■ Given information

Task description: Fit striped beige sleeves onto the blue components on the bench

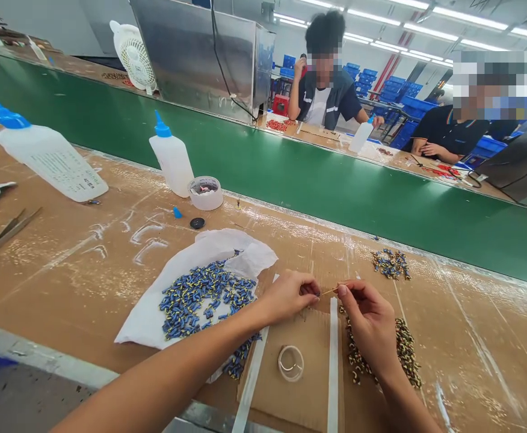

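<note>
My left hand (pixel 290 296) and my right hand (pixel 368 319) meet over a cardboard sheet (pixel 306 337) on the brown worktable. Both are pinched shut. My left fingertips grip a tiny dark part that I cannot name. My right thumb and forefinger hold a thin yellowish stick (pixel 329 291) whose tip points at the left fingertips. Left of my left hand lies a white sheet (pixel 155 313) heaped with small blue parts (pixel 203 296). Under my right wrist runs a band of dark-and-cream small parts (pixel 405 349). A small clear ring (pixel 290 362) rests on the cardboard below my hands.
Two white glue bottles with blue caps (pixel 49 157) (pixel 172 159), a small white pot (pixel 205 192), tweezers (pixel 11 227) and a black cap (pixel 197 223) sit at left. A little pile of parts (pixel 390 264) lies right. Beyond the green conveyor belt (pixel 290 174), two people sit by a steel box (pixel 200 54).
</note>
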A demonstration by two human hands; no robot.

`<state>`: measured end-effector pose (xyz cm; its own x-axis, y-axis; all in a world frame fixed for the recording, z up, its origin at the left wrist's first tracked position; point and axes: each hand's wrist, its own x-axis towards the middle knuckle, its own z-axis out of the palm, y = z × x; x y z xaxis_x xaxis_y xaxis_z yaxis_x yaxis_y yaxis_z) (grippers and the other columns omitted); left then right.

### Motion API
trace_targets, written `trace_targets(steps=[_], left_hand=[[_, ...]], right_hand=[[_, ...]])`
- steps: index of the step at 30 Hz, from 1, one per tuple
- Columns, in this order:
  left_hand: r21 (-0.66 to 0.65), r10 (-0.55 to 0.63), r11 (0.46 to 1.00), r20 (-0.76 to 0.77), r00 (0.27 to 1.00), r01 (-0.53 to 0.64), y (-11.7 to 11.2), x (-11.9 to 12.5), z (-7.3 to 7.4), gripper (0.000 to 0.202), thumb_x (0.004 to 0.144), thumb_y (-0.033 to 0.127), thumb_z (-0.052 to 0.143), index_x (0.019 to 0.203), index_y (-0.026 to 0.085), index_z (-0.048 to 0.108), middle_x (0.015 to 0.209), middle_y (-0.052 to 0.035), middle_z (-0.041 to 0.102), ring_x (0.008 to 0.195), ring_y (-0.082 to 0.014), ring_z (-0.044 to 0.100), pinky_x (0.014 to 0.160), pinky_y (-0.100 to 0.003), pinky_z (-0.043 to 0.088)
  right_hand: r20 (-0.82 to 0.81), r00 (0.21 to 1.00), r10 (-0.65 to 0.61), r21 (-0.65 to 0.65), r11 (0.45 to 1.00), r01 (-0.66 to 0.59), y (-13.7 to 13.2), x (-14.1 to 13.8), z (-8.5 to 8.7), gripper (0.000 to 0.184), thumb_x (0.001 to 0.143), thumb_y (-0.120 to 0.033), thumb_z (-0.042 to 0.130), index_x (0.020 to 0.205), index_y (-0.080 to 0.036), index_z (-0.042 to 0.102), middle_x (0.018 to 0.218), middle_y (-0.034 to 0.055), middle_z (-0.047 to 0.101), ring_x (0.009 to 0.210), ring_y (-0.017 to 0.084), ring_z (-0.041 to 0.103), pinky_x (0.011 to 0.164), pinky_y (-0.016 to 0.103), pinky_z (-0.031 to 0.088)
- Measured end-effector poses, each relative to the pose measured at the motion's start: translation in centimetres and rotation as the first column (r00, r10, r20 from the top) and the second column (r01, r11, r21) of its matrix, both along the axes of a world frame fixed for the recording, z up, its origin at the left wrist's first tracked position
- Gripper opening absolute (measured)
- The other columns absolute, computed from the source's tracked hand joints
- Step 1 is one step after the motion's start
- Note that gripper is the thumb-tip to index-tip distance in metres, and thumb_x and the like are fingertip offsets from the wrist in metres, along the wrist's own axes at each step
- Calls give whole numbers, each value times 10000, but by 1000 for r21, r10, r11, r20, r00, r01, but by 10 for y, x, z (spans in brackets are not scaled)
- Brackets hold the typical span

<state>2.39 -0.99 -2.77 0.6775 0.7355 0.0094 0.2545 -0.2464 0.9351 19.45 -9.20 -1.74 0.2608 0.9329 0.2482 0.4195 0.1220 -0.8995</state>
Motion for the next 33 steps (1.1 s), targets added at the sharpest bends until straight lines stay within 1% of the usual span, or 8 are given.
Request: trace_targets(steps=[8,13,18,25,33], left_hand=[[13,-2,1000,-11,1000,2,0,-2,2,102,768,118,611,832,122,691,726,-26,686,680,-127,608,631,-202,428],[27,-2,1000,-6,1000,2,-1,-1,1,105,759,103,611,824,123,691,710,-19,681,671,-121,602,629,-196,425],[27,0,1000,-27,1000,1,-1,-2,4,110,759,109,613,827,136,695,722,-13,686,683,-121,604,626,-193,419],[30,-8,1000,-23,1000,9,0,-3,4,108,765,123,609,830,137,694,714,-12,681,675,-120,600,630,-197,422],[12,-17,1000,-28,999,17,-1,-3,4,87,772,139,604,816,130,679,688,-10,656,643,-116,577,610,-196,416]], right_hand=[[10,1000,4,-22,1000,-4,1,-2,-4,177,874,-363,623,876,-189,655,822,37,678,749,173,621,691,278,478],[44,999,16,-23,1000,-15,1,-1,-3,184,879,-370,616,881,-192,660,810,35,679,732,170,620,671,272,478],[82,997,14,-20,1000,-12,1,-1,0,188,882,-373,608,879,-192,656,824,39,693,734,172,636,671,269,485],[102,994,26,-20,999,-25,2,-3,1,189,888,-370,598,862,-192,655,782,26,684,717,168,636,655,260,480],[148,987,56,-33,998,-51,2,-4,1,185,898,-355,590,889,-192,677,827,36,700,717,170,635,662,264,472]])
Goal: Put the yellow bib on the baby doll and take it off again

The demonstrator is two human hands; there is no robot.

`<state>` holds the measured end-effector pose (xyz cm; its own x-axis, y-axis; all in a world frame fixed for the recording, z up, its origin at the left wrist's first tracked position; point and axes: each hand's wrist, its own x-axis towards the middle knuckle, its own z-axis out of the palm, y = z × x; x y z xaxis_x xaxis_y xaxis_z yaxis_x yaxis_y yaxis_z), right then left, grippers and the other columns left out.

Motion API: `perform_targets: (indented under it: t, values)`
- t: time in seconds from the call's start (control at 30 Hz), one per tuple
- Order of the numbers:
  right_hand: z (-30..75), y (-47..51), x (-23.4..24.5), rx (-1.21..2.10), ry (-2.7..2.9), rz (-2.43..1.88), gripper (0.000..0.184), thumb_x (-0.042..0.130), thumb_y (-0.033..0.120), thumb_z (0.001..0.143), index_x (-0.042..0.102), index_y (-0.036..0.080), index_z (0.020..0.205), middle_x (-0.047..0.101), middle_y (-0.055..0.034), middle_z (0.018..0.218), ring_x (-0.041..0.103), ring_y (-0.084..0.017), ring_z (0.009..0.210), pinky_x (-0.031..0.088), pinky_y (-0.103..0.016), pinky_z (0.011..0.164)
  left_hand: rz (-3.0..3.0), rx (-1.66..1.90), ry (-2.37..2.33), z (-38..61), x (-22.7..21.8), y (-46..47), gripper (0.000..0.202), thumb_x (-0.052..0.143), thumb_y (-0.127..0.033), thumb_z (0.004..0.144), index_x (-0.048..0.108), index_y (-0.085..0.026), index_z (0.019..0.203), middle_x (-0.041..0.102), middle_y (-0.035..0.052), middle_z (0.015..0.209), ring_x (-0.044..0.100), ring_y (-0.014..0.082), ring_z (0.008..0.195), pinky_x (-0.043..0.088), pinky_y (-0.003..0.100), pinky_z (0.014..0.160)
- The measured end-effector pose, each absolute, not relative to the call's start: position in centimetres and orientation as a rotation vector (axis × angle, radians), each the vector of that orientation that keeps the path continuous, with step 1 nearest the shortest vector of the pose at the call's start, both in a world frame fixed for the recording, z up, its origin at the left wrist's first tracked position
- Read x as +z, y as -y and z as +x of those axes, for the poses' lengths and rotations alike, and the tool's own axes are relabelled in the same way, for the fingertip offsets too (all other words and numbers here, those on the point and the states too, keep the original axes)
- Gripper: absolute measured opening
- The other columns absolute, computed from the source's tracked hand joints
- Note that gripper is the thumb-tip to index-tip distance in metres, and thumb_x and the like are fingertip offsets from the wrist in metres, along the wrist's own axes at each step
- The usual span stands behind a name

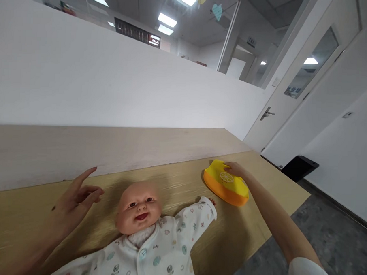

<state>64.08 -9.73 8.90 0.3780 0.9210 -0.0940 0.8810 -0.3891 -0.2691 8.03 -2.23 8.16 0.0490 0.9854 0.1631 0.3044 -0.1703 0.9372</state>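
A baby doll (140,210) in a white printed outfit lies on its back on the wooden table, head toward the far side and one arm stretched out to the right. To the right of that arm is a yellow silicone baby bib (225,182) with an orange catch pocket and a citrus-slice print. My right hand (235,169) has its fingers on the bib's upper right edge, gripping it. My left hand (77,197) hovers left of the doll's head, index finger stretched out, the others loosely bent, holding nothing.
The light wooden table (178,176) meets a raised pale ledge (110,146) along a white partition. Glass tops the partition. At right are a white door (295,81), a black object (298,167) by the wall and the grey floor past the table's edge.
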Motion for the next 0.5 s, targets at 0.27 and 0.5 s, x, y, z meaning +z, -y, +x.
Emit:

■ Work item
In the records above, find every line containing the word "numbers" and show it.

■ Task output
- Calls give whole numbers, each value times 10000, but by 1000 for r21, r10, r11, r20, r00, r01, but by 10 for y, x, z (spans in brackets are not scaled)
- Order of the numbers:
- Read x as +z, y as -y and z as +x of those axes, for the poses' lengths and rotations alike, and the tool's own axes are relabelled in the same way, for the fingertip offsets too (all other words and numbers here, those on the point and the states too, keep the original axes)

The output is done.